DIRECTIONS
A single number is required: how many lines below include the string "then".

• • • •

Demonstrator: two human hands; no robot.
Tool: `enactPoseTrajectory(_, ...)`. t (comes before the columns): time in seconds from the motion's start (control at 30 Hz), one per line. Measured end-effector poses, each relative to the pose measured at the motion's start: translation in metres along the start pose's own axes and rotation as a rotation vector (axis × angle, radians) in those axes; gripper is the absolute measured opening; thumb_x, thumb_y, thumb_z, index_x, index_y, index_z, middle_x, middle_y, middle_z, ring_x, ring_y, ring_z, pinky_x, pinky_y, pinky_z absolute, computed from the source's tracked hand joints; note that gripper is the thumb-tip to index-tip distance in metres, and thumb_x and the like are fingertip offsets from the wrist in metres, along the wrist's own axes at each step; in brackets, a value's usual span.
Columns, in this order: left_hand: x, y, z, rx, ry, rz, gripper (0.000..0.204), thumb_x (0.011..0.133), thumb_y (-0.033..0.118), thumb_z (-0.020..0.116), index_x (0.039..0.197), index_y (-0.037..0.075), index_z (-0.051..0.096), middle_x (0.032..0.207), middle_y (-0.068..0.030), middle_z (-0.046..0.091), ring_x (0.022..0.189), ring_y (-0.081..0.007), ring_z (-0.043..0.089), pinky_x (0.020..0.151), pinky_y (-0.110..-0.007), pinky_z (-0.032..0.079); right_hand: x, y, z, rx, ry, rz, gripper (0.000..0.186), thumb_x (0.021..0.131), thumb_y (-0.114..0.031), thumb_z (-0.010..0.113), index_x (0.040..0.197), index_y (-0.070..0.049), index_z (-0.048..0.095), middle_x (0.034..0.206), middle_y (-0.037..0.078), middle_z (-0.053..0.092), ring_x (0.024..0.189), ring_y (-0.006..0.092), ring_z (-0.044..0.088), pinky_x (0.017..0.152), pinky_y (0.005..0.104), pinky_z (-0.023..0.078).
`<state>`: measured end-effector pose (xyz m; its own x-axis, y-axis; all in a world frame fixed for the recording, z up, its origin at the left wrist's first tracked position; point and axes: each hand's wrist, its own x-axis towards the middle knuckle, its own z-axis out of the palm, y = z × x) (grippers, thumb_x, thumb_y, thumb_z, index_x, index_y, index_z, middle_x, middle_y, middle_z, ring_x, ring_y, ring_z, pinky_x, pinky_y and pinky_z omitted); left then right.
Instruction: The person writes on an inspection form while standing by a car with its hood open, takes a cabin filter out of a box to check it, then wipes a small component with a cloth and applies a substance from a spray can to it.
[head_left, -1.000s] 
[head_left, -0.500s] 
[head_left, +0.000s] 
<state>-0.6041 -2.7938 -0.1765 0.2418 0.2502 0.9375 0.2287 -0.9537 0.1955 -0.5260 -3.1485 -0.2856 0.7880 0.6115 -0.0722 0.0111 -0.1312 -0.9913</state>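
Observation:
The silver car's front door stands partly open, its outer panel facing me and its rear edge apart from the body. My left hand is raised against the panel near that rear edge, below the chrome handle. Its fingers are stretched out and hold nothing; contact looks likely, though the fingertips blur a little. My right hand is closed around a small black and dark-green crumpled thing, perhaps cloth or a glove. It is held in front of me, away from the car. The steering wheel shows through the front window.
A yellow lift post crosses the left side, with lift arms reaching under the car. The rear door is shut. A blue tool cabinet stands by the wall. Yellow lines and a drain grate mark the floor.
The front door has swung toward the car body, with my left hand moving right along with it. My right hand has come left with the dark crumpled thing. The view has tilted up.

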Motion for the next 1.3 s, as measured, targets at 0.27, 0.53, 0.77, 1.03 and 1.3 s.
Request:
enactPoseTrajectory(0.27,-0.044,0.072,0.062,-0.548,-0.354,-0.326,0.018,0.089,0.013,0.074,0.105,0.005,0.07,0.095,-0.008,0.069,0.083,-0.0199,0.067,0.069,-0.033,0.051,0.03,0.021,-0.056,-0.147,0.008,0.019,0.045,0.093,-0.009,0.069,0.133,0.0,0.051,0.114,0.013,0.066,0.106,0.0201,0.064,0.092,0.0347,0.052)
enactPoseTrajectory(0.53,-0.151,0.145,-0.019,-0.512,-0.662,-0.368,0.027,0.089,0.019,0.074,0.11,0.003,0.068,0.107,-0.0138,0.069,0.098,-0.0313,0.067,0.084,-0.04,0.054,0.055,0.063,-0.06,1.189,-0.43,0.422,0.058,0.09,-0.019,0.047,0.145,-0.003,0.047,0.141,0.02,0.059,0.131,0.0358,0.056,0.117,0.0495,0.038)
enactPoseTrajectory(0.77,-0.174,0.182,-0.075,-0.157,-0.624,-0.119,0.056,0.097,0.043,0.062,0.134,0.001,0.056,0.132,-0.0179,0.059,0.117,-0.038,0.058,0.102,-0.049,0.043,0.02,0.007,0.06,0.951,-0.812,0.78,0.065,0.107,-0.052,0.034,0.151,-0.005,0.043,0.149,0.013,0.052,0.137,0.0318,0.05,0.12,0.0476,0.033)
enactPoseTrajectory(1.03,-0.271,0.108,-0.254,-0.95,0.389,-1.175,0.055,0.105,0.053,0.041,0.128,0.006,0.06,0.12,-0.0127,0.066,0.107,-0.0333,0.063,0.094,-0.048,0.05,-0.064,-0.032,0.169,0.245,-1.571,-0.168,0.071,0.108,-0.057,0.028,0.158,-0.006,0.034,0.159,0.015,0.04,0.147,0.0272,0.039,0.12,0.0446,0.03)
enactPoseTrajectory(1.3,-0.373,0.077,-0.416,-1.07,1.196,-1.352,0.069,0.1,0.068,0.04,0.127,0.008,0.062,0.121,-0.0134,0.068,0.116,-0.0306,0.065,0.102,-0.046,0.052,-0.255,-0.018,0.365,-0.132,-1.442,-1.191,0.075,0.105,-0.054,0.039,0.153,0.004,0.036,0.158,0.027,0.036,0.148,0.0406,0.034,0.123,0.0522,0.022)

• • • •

YOUR RESPONSE
2